À partir de leur début, les Oblats avaient toujours été bons à improviser de façon à rendre la mission possible. Toutefois, sacrifier les structures et la régularité gagne éventuellement au détriment de la mission. Dans cette lettre, Eugène écrit à Courtès, le supérieur de la communauté d’Aix, au sujet de l’organisation administrative de la communauté. Il se réfère à deux des points de contrôle établis dans la Règle pour le mieux-être de la communauté.
Le premier était que l’un des Oblats soit désigné comme « admoniteur » du supérieur. Sa tâche était d’être un confident du supérieur autant qu’un aviseur qui veillait au bien-être et aux décisions du supérieur avec un œil critique.
Le deuxième était que le supérieur de la communauté devait avoir un conseil aviseur, constitué de quelques membres de la communauté, et dont le supérieur aurait besoin de l’accord et du vote pour être en mesure de prendre certaines des décisions concernant la vie et la mission de la communauté. Eugène désigne ces associés du titre d’ « assesseurs ».
(Nous devons avoir en tête que ces lettres d’Eugène étaient des lettres privées à un individu et, de ce fait, n’étaient jamais voulues comme devant être lues par personne d’autre. C’est pourquoi il donne son avis à propos des forces et des faiblesses de certains des gens concernés).
Si j’avais pu rester quelques jours à Aix, j’aurais terminé ce qui a rapport à l’administration de la maison. Il eût été de mon devoir de le faire plus tôt, mais sans cesse détourné, j’ai toujours renvoyé; je t’écris aujourd’hui pour que tu me le rappelles toi-même et que sans faute je le fasse à ma première visite. Je suis indécis si je dois nommer Moreau; je serais fort tenté de n’en rien faire, il est si peu à la chose qu’en vérité ce n’est pas la peine. Il n’y aurait que le cas où nous aurions à craindre sa faiblesse, j’y penserai encore; tu peux me donner ton avis; ce ne serait jamais pour être admoniteur, il faut pour cela avoir plus d’amour de la Règle, plus de zèle pour le bien de la Société et des membres qui la composent, mais ce serait pour le nommer un des assesseurs avec le p.

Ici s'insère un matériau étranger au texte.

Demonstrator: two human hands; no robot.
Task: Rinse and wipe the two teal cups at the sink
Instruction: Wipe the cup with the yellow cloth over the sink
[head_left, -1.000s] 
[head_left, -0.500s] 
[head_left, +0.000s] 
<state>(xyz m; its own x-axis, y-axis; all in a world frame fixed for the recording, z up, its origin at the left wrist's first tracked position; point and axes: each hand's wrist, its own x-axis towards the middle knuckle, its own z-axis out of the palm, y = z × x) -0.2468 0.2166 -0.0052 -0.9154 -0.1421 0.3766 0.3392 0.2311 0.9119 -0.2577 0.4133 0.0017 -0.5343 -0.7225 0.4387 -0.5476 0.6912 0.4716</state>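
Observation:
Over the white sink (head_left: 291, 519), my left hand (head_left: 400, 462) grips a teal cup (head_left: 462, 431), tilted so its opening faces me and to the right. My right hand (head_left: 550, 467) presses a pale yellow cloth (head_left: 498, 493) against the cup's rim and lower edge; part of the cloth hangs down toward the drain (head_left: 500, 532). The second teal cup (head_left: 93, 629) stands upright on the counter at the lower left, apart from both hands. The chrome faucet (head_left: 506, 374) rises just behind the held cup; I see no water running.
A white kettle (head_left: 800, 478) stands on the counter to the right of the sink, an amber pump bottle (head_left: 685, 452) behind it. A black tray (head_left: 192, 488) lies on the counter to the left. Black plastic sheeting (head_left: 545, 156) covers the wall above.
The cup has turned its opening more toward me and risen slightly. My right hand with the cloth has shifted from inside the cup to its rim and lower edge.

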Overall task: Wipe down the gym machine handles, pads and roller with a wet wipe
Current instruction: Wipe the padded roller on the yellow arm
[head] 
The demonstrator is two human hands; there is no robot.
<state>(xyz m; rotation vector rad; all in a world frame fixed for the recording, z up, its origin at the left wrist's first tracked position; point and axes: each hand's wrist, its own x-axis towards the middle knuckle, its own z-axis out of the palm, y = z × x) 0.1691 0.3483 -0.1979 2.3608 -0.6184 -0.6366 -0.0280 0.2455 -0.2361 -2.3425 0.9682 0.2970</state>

Honorât que je nomme assesseur et admoniteur du supérieur de la maison d’Aix.
Il faudra dès lors régulariser toutes les opérations, mois par mois, afin qu’on cesse de vivre dans un provisoire qui n’est pas supportable.
Lettre à Hippolyte Courtès, 8 juin, 1824, EO VI n 142
“Unis comme des frères en une seule communauté apostolique, les Oblats se considèrent tous égaux devant le Père qui distribue parmi eux charismes et ministères pour le service de l’Église et de sa mission. Les structures de la Congrégation n’ont d’autre but que de soutenir cette mission.” CC&RR, Constitution 72
Dès les premiers temps, la Congrégation a fait face à des situations plus ou moins inattendues auxquelles il leur fallait réagir pour ainsi dire spontanément pour le bien de la mission.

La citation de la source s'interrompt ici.